# Your instructions:
Report each line of the data that includes the word "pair".

# Supplied entries:
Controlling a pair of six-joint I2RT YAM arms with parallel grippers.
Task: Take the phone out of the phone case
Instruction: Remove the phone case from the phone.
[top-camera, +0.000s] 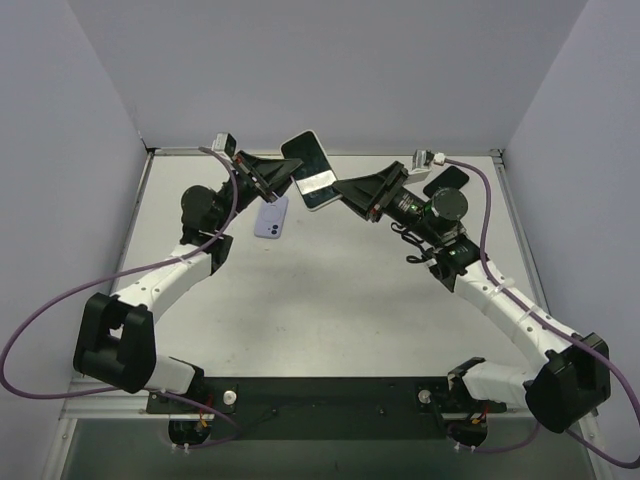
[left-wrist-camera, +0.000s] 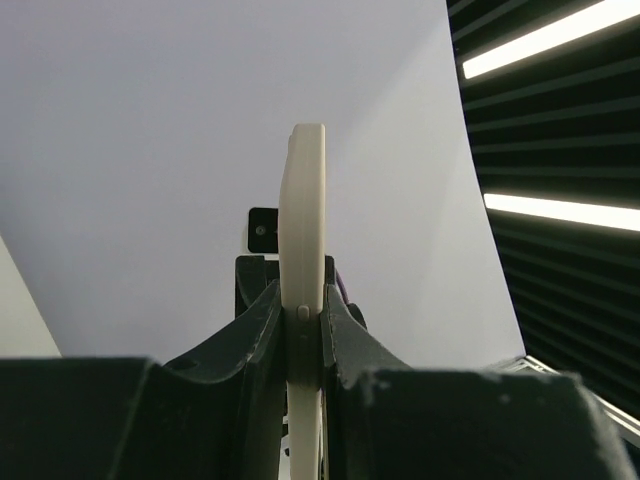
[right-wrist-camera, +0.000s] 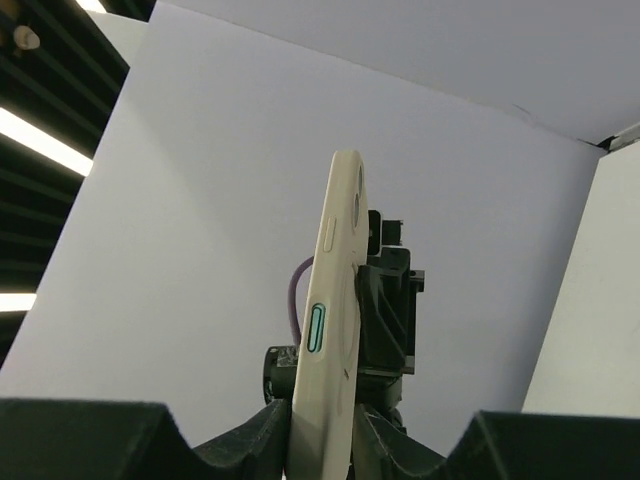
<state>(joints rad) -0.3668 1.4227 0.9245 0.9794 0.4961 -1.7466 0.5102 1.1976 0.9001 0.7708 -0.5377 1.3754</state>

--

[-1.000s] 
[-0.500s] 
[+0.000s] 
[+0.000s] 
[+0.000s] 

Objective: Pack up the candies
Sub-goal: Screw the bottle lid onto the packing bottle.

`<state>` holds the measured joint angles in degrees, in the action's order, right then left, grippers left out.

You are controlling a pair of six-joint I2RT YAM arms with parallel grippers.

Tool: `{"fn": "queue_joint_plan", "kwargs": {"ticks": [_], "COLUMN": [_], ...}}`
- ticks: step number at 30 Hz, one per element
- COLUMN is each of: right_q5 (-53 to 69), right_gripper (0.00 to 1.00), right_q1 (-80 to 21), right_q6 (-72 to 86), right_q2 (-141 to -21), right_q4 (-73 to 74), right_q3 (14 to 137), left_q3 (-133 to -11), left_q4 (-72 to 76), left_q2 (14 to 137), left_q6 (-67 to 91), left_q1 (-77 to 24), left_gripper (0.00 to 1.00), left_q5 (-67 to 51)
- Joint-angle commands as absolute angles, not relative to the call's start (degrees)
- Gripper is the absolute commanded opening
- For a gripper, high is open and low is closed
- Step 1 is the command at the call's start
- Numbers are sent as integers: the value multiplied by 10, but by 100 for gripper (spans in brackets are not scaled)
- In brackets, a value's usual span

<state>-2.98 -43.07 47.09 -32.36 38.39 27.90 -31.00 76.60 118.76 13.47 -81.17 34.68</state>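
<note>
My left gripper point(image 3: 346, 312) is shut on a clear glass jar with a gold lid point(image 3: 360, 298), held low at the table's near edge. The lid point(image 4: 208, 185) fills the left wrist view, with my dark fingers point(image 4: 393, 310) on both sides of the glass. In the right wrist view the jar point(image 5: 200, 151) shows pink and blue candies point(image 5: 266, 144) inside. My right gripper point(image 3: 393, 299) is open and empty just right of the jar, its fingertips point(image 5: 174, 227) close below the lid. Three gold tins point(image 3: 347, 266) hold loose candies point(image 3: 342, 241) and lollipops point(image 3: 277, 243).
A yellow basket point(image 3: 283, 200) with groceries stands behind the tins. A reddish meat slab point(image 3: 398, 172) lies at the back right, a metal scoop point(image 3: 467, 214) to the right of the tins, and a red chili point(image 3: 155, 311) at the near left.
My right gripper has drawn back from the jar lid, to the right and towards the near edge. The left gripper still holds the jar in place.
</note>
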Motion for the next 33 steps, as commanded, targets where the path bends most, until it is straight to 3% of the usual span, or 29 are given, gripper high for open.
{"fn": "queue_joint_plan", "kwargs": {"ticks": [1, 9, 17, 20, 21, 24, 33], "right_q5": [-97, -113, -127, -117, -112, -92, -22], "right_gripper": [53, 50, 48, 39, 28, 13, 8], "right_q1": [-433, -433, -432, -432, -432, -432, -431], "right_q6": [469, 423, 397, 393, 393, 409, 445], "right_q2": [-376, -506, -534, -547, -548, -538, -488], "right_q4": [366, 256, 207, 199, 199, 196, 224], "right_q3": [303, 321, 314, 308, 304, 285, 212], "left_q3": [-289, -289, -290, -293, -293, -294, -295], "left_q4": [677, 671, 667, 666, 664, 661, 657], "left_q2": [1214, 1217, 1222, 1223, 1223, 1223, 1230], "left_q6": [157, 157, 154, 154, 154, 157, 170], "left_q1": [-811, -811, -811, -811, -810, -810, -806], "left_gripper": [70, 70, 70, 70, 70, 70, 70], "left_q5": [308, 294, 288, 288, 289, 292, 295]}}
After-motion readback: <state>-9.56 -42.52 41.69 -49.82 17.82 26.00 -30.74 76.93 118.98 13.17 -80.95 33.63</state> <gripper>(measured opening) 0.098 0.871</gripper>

# Finished task:
Controlling a pair of six-joint I2RT YAM arms with parallel grippers.
You are controlling a pair of six-joint I2RT YAM arms with parallel grippers.

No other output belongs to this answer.